● **What you need to do**
When you find the line with "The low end" among the records below, reproduce it and each line after it exactly, ending with the line with "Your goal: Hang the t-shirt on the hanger".

* * * * *

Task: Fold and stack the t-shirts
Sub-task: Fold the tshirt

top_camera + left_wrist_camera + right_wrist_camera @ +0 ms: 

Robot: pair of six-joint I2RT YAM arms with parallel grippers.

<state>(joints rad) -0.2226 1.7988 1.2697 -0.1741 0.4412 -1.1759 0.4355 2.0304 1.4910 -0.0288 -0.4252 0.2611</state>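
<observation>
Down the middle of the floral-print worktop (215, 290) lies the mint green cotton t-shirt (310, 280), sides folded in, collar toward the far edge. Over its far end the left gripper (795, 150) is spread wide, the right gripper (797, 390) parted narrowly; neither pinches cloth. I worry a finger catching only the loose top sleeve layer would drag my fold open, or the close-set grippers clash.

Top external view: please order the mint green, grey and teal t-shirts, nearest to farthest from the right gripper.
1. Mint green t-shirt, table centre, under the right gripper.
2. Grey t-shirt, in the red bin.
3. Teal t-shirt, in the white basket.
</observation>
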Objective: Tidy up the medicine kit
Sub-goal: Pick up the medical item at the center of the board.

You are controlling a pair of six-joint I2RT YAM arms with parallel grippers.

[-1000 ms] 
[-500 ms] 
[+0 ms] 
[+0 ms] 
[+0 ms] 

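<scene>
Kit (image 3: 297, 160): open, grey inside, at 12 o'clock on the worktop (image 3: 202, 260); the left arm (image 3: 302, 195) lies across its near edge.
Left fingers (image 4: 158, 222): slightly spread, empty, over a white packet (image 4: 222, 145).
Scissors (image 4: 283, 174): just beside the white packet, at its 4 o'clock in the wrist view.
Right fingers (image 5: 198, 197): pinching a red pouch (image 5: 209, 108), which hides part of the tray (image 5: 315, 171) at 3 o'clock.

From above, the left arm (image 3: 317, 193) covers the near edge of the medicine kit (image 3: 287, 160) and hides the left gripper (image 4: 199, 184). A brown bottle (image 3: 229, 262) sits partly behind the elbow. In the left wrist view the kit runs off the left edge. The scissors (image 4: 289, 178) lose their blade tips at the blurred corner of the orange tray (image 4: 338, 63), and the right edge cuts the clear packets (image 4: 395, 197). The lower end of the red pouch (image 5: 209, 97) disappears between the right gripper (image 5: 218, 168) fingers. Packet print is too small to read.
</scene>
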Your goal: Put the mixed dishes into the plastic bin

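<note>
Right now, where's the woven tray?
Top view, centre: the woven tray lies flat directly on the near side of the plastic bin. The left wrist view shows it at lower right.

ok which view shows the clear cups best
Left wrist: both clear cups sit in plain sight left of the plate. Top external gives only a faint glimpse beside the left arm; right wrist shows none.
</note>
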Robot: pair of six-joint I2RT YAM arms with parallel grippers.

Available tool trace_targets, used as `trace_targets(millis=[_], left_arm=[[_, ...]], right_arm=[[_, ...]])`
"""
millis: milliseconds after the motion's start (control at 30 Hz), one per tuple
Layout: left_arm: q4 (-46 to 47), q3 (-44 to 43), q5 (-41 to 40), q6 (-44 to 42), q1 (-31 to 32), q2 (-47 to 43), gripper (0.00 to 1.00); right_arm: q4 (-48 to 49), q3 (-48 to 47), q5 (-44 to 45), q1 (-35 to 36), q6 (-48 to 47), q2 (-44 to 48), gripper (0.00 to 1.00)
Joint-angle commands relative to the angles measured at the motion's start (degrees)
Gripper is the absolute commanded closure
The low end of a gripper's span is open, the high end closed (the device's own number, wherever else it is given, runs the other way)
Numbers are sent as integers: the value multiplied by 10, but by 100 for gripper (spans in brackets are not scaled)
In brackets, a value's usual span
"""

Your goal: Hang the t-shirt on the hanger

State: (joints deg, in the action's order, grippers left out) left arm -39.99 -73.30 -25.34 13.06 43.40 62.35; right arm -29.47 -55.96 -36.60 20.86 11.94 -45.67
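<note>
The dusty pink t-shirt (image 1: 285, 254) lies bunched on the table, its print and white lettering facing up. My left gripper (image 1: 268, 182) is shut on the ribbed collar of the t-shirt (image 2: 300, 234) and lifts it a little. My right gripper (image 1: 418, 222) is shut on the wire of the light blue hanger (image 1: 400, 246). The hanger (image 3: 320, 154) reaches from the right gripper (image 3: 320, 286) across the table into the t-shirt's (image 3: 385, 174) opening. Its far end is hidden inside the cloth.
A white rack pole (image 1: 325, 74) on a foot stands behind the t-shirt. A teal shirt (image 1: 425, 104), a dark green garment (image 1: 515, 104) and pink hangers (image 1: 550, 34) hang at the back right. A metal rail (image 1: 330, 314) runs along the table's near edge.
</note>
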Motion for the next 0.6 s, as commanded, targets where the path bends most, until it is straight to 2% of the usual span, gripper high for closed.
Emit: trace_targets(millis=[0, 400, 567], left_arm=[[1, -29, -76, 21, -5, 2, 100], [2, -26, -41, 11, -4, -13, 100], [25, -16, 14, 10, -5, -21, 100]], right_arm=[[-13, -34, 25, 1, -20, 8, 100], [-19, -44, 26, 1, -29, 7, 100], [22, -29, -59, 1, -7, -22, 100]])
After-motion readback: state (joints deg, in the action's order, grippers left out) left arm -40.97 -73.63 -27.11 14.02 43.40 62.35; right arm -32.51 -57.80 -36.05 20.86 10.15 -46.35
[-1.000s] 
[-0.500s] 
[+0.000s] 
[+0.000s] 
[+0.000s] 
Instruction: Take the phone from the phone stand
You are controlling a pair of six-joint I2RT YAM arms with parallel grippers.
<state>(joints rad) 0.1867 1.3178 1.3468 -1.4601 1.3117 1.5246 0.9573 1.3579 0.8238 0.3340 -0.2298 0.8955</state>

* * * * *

● **Task result**
The low end of a gripper's span is open, the high end closed (the device's own number, wherever else it is given, runs the other way)
Numbers are sent as integers: the value multiplied by 10, but by 100 for gripper (spans in brackets are not scaled)
In brackets, a value's usual span
"""

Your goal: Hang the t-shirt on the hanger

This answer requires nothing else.